BMC Genomics. 2009; 10: 171.
Published online Apr 21, 2009. doi:  10.1186/1471-2164-10-171
PMCID: PMC2674882
LC-MS/MS-based proteome profiling in Daphnia pulex and Daphnia longicephala: the Daphnia pulex genome database as a key for high throughput proteomics in Daphnia
Thomas Fröhlich,#1 Georg J Arnold,corresponding author1 Rainer Fritsch,2 Tobias Mayr,2 and Christian Laforschcorresponding author#2
1Laboratory for Functional Genome Analysis (LAFUGA), Gene Center, Ludwig-Maximilian University, 81377 Munich, Germany
2Department of Biology II and GeoBio-Center, Ludwig-Maximilians-University Munich, 82152 Martinsried, Germany
corresponding authorCorresponding author.
#Contributed equally.
Thomas Fröhlich: frohlich/at/lmb.uni-muenchen.de; Georg J Arnold: arnold/at/lmb.uni-muenchen.de; Rainer Fritsch: fritsch/at/zi.biologie.uni-muenchen.de; Tobias Mayr: mayr/at/zi.biologie.uni-muenchen.de; Christian Laforsch: laforsch/at/bio.lmu.de
Received March 14, 2008; Accepted April 21, 2009.
Abstract
Background
Daphniids, commonly known as waterfleas, serve as important model systems for ecology, evolution and the environmental sciences.
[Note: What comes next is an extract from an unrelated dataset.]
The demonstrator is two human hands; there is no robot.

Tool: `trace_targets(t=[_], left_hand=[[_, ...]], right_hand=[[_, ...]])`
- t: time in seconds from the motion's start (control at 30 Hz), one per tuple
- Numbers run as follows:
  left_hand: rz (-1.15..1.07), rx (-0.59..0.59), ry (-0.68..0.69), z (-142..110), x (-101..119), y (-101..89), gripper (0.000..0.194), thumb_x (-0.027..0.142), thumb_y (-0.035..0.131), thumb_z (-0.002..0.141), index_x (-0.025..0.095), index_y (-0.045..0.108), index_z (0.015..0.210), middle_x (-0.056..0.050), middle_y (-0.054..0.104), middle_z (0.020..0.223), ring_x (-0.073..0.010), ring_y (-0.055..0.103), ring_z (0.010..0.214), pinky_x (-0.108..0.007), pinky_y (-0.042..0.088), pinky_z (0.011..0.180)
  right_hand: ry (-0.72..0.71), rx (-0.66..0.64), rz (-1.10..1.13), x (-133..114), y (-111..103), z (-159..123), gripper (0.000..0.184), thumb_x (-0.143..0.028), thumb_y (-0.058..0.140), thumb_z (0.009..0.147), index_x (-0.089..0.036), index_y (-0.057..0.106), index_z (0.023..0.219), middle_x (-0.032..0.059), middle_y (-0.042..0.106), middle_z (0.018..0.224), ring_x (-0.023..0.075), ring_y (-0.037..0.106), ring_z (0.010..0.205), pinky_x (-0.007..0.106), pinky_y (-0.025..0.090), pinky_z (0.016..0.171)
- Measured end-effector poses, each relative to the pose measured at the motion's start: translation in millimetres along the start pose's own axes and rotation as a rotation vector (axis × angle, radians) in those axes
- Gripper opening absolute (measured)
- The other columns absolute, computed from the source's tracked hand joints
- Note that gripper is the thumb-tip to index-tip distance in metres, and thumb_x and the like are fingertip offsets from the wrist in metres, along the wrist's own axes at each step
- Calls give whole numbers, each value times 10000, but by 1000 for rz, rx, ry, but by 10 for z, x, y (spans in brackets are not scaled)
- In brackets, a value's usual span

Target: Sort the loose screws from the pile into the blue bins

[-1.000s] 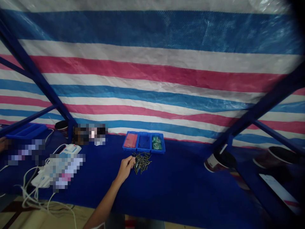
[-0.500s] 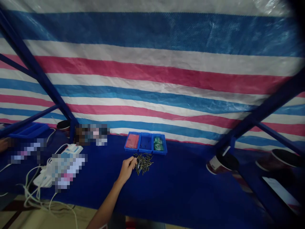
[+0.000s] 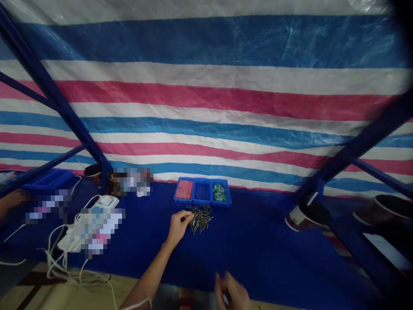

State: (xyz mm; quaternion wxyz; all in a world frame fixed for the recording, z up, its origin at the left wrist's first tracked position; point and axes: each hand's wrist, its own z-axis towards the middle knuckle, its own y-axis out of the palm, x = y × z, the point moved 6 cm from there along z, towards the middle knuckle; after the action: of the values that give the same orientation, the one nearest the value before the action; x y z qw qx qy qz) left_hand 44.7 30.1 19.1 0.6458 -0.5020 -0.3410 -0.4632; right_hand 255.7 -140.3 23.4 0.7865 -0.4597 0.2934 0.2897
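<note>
A loose pile of thin, dark and brass-coloured metal pieces (image 3: 202, 219) lies on the blue tabletop (image 3: 264, 254); they are too small to name. At the left edge of this pile is my left hand (image 3: 179, 224), thumb and fingertips pinched together. What sits between those fingertips cannot be made out. Near the table's front edge, my right hand (image 3: 231, 292) is smeared by motion, its fingers unclear. Just behind the pile stand three joined blue bins: the left bin (image 3: 176, 198) with pink pieces, the middle bin (image 3: 202, 196) with a few dark bits, the right bin (image 3: 229, 201) with green-and-white pieces.
On the left are a white power strip (image 3: 72, 239) and tangled white cables (image 3: 53, 262). A tub (image 3: 303, 217) and a phone-like slab (image 3: 387, 249) are at right. Blue frame bars slant up both sides before a striped sheet (image 3: 219, 103). Another person's hand (image 3: 13, 201) shows far left.
My right hand has come into view at the bottom. The view has shifted slightly, moving the scene rightward. My left hand stays pinched at the pile's left edge.
</note>
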Motion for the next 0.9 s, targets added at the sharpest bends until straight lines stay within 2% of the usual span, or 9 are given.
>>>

The sequencing and annotation of the Daphnia pulex genome both open future avenues of research on this model organism. As proteomics is not only essential to our understanding of cell function, and is also a powerful validation tool for predicted genes in genome annotation projects, a first proteomic dataset is presented in this article.
Results
A comprehensive set of 701,274 peptide tandem-mass-spectra, derived from Daphnia pulex, was generated, which lead to the identification of 531 proteins. To measure the impact of the Daphnia pulex filtered models database for mass spectrometry based Daphnia protein identification, this result was compared with results obtained with the Swiss-Prot and the Drosophila melanogaster database. To further validate the utility of the Daphnia pulex database for research on other Daphnia species, additional 407,778 peptide tandem-mass-spectra, obtained from Daphnia longicephala, were generated and evaluated, leading to the identification of 317 proteins.
Conclusion
Peptides identified in our approach provide the first experimental evidence for the translation of a broad variety of predicted coding regions within the Daphnia genome. Furthermore it could be demonstrated that identification of Daphnia longicephala proteins using the Daphnia pulex protein database is feasible but shows a slightly reduced identification rate. Data provided in this article clearly demonstrates that the Daphnia genome database is the key for mass spectrometry based high throughput proteomics in Daphnia.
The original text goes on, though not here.